Asbury Automotive Group, Inc., headquartered in Stamford, Connecticut, is one of
the largest automobile retailers in the U.S., with 2002 revenues of $4.5
billion. Built through a combination of organic growth and a series of strategic
acquisitions, Asbury now operates through nine geographically concentrated,
individually branded "platforms." These platforms currently operate 99 retail
auto stores, encompassing 141 franchises for the sale and servicing of 35
different brands of American, European and Asian automobiles. Asbury believes
that its product mix contains a higher proportion of more desirable luxury and
mid-line import brands than most public automotive retailers. The Company offers
customers an extensive range of automotive products and services, including new
and used vehicle sales and related financing and insurance, vehicle maintenance
and repair services, replacement parts and service contracts.

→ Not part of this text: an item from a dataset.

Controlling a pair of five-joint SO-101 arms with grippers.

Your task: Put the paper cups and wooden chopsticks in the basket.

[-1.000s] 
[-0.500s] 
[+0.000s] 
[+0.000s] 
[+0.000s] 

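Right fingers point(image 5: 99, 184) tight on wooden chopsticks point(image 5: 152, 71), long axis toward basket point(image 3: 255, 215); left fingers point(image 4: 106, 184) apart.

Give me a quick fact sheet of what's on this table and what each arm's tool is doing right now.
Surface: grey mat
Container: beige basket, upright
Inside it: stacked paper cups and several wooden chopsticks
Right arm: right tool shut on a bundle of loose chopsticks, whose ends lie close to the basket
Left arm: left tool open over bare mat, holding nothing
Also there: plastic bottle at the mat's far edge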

Forward Looking Statements
This press release contains "forward-looking statements" as that term is defined
in the Private Securities Litigation Reform Act of 1995. The forward- looking
statements include statements relating to goals, plans, projections and guidance
regarding the Company's financial position, results of operations, market
position, product development, pending and potential future acquisitions and
business strategy. These statements are based on management's current
expectations and involve significant risks and uncertainties that may cause
results to differ materially from those set forth in the statements. These risks
and uncertainties include, among other things, market factors, the Company's
relationships with vehicle manufacturers and other suppliers, risks associated
with the Company's substantial indebtedness, risks related to pending and
potential future acquisitions, general economic conditions both nationally and
locally and governmental regulations and legislation. There can be no guarantees
that the Company's plans for future operations will be successfully implemented
or that they will prove to be commercially successful. These and other risk
factors are discussed in the Company's annual report on Form 10-K and in its
other filings with the Securities and Exchange Commission. We undertake no
obligation to publicly update any forward-looking statement, whether as a result
of new information, future events or otherwise.